Domestic violence is a critical social problem across the globe (in both developed and developing countries). The results of this study indicate that domestic violence increased in Bangladesh during the COVID-19 pandemic. In this paper, we proposed the ML algorithm-based model for predicting domestic violence in Bangladesh during the COVID-19 pandemic. We used the chi-squared statistical test to find the feature importance of our data set. We applied the SMOTE technique for data balancing to enhance model performance. We monitored the effectiveness of our model for the three ML algorithms (for the imbalanced and balanced data sets). Our model for the three algorithms provided better performance results for the balanced data set than the unbalanced data set. From the experimental results, for the imbalanced data, we observed that the accuracy of the domestic violence prediction of our model for the RF, LR, and NB algorithms is 64%, 63%, and 58%, respectively. For the balanced data, the accuracy of domestic violence prediction of the RF, LR, and NB classifiers is 77%, 69%, and 62%, respectively. Therefore, the maximum prediction accuracy of our model was achieved by the RF classifier and the lowest prediction accuracy was achieved by NB for both data sets. As a result, we can conclude that the RF algorithm is more applicable to our data set than the other two algorithms for measuring domestic violence. Until now, achieving such predictions has proven complex, but with the increased knowledge and application of ML algorithms, periodic data collections that reflect the state and evolution of society provide new ways to address the challenges of predicting family violence. In this work, the possibility of predicting family violence with acceptable accuracy was proven; we presented the most appropriate technique for selecting features and the best predictive algorithm performance. Moreover, this work, rather than showing concrete results in a specific period of time in Bangladesh, presents a specific methodology to study its viability. With the conclusions drawn, the aim of our study was to create a machine learning based model for predicting domestic violence, not only in Bangladesh, but also in other countries/regions.

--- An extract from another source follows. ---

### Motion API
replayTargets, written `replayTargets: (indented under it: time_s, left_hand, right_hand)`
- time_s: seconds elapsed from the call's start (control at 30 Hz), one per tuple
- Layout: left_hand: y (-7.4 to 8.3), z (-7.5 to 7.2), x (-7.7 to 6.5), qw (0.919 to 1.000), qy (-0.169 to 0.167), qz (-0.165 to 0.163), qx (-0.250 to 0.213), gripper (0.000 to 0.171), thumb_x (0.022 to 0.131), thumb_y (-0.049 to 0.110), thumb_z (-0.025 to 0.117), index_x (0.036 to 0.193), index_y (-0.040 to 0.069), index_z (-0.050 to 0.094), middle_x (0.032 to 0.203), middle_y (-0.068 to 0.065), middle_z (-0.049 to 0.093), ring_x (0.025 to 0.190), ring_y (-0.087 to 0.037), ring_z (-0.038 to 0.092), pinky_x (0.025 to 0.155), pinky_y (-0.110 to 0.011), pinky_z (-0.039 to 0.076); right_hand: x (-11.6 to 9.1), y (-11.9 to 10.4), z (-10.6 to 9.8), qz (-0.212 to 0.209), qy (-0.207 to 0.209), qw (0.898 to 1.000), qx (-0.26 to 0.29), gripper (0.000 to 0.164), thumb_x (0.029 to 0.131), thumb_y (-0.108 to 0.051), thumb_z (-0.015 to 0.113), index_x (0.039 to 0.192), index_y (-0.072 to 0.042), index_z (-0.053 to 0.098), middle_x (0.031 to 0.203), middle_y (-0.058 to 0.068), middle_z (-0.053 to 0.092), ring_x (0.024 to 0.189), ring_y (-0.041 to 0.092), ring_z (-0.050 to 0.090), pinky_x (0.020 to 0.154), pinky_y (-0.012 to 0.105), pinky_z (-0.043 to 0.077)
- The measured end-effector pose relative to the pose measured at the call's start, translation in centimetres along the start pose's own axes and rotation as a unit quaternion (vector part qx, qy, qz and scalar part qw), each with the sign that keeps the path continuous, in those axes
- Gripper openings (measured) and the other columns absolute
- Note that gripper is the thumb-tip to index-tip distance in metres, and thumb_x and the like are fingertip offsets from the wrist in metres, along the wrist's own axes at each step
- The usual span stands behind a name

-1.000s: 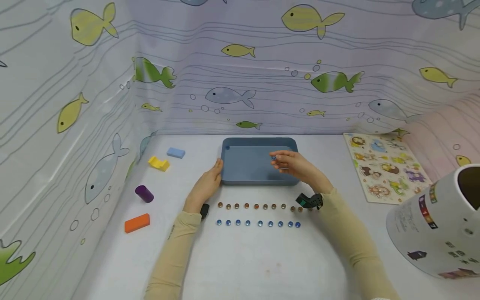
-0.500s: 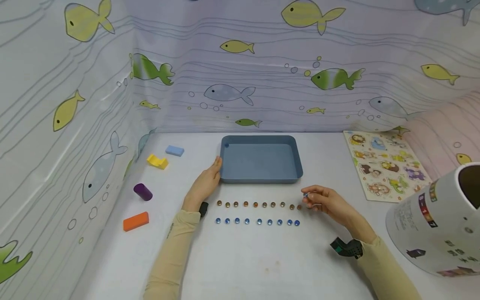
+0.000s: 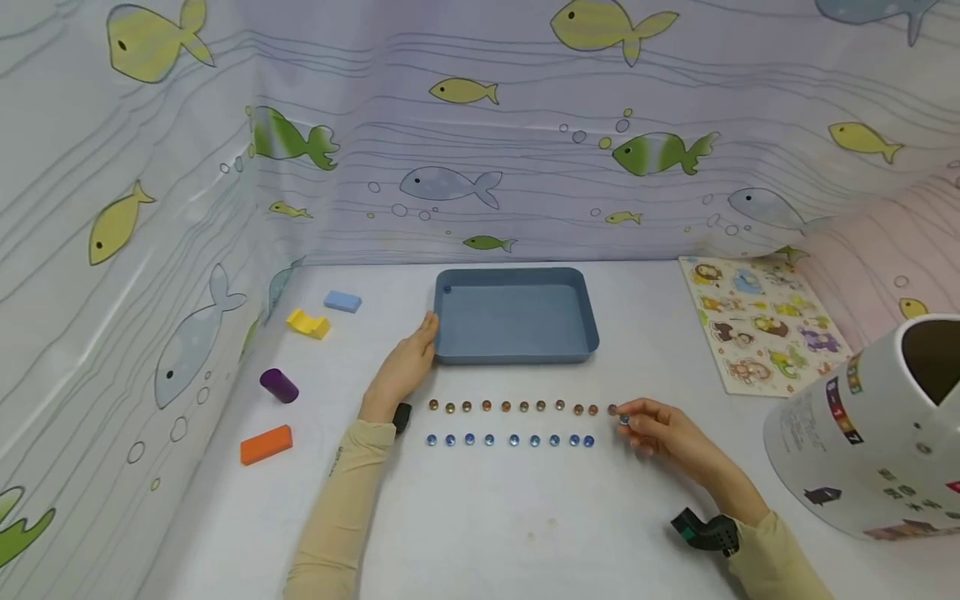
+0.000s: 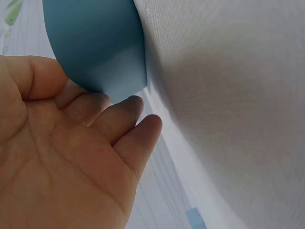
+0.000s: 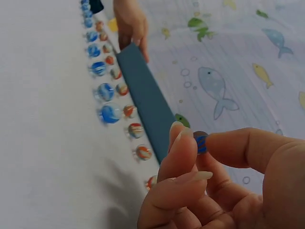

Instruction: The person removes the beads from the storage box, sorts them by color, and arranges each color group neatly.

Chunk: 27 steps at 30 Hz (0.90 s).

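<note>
My right hand (image 3: 671, 437) pinches a blue marble (image 5: 201, 144) between thumb and fingertips, at the right end of two marble rows. The far row holds orange-brown marbles (image 3: 506, 407), the near row blue marbles (image 3: 513, 440). One orange-brown marble (image 3: 612, 410) sits right at my right fingertips. My left hand (image 3: 403, 362) rests with extended fingers against the left side of a blue-grey tray (image 3: 517, 359); in the left wrist view its fingertips lie at the tray's wall (image 4: 102, 47). A single blue marble (image 3: 447, 289) lies in the tray's far left corner.
On the left lie a light blue block (image 3: 342, 302), a yellow curved block (image 3: 307, 323), a purple cylinder (image 3: 279, 385) and an orange block (image 3: 266, 445). An animal picture board (image 3: 765, 325) and a big white bucket (image 3: 832, 450) stand at right. Fish-patterned curtains surround the table.
My right hand, holding the blue marble, has gone from over the tray toward me and right, to the rows' right end. My left hand has stayed at the tray.
</note>
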<state>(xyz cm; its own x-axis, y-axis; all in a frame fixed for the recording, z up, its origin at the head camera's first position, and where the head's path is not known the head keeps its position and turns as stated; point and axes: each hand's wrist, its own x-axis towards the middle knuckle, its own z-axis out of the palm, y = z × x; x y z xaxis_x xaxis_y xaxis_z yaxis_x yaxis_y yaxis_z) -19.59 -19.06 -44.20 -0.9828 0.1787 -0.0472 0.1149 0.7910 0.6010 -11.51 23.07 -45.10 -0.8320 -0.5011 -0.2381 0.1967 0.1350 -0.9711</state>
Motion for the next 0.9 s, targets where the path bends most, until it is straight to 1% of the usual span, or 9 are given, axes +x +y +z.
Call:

In future work, we will use other oversampling techniques with ML algorithms to improve the results.

Author Contributions

Conceptualization: M.M.H. and M.A.; formal analysis: M.M.H., M.A. and M.A.H.; methodology, software, and validation: M.M.H., M.A., M.Z.H., T.P. and M.A.H.; writing—original draft preparation: M.M.H.; writing—review and editing; M.S.M., A.R. and M.A.H. All authors have read and agreed to the published version of the manuscript.

Funding

This research received no external funding.

Institutional Review Board Statement

Ethical review and approval was not required for the study on human participants in accordance with the local legislation and institutional requirements.

Informed Consent Statement

Informed consent was obtained from all subjects involved in the study.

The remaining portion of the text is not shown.